だがこれらは壁の手前で、安く・少し良くしているのであって、壁を動かしてはいない。むしろ不穏な指摘がある。Selz & Craig(2023, GRL)は、AIモデルでは微小擾乱の成長が現実より遅すぎることを見出した——つまりAIは大気を「滑らかすぎる」形で模倣し、本物のカオス的成長を取りこぼしている疑いがある(phys.org)。初期条件を遡及的に最適化すれば30日先まで「予測」できたという報告(Vonich & Hakim 2025)もあるが、著者自身が「それを実時間で同定できるかは今後の課題」と明言しており、運用予報ではない。AIが壁を破ったように見えるとき、最初に疑うべきは、それが本物の(カオス的な)大気を模していない可能性のほうだ。
結論:天井は、最初から道具ではなかった
このサイトで繰り返してきた主題に、最も鋭い形で行き着く。計算もモデルも1963年から桁違いに良くなった。それでも予測可能性の地平線はほとんど動かなかった。道具が良くなるほど、天井が道具でなかったことが明らかになった。限界は非線形力学という系の構造にある。計算が買えるのは解像度と速度であって、見通しではない。地平線は、計算機ではなく天気の性質なのだ。

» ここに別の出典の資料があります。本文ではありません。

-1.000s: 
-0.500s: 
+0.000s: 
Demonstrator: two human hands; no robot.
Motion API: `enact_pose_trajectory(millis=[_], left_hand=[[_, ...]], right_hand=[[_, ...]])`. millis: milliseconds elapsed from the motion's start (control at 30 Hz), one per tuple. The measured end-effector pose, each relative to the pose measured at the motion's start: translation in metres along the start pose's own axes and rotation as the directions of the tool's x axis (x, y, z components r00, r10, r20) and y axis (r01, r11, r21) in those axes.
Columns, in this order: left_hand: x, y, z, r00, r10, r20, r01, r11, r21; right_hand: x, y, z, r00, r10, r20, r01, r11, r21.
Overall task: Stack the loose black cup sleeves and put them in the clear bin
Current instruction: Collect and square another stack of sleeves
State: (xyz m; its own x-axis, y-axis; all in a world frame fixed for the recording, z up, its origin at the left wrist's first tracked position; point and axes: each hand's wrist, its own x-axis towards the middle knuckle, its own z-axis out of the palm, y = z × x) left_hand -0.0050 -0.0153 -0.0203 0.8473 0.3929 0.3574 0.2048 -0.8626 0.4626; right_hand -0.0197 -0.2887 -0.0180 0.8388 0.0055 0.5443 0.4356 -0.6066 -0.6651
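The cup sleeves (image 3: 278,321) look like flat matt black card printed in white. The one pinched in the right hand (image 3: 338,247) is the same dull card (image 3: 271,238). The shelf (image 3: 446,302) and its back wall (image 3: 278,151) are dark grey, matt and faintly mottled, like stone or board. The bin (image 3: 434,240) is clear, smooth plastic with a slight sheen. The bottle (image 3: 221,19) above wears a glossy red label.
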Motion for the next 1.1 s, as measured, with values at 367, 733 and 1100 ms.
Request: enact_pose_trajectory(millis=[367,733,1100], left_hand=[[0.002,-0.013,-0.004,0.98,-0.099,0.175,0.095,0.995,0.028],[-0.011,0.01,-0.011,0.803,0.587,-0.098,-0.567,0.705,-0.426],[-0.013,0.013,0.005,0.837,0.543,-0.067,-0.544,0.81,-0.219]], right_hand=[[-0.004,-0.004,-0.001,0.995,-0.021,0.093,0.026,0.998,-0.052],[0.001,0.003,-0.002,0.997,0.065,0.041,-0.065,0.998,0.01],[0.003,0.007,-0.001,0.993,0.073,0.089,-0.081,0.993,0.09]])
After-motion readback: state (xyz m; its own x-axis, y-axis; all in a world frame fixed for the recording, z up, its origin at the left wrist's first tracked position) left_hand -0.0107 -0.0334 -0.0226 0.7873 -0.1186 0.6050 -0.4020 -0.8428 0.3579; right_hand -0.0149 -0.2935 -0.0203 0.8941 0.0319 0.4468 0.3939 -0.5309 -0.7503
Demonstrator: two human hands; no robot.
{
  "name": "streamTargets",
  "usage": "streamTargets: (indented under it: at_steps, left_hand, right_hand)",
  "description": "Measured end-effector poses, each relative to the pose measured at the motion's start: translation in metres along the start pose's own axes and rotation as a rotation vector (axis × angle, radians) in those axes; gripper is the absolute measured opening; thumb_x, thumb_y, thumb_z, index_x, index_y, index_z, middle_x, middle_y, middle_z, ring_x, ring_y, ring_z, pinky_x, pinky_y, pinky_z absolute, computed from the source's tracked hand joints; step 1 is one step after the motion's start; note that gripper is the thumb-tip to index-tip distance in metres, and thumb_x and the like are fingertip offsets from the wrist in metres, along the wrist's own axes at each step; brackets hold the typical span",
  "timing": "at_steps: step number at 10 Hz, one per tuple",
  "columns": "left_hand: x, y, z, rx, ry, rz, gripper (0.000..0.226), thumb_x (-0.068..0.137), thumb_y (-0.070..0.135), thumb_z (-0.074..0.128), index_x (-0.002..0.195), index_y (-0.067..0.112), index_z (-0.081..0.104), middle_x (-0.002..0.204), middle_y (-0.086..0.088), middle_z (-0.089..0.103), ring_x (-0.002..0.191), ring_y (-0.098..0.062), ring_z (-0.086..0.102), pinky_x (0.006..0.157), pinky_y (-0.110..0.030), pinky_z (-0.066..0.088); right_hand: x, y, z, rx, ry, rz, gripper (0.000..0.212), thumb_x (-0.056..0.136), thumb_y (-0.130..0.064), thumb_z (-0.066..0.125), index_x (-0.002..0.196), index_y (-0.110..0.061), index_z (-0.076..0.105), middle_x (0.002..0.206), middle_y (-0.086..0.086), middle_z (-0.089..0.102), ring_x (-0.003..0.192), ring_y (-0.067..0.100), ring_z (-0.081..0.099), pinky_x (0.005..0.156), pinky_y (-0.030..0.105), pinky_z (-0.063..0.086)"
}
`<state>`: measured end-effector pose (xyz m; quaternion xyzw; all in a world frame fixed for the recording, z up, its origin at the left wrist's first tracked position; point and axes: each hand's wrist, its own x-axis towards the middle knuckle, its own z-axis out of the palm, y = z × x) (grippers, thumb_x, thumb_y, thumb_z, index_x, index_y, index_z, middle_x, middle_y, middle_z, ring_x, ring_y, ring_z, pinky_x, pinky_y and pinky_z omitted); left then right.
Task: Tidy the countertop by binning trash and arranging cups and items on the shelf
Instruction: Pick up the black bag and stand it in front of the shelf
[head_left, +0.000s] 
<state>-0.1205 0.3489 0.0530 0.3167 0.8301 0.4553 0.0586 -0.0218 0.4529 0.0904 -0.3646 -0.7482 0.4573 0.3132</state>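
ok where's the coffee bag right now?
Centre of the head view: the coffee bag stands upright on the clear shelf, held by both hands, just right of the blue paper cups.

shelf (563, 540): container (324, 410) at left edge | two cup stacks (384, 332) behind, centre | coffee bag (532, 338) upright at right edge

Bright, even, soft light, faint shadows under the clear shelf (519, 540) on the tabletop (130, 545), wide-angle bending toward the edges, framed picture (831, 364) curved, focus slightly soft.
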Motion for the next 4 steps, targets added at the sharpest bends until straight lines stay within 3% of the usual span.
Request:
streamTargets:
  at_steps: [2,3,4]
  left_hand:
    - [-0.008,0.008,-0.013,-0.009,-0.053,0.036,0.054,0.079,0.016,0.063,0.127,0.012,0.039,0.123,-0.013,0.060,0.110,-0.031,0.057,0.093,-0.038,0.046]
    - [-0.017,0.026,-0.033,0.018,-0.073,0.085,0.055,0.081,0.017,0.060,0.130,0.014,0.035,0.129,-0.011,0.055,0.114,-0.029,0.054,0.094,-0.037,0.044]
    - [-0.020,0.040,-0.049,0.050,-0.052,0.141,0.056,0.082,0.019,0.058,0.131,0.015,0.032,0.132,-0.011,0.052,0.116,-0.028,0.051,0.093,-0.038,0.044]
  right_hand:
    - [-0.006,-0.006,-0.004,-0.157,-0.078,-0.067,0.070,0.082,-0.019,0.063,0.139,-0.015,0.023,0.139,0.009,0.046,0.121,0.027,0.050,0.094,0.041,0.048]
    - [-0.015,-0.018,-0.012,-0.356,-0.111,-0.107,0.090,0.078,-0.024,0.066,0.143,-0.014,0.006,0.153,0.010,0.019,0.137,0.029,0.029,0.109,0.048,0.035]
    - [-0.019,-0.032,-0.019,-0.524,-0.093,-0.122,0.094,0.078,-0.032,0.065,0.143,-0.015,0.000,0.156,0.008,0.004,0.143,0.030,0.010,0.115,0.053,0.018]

参考: Lorenz「決定論的非周期流」(J. Atmos. Sci., 1963); 予測可能性限界の論争 (MDPI Encyclopedia 2023; Shen/Pielkeら); GraphCast (Science 2023); GenCast (Nature 2024); Selz & Craig (GRL 2023)。「約2週間」は変数依存の慣例値であり、内在的限界か否かは論争中。AIによる30日予測は遡及的・非運用の結果。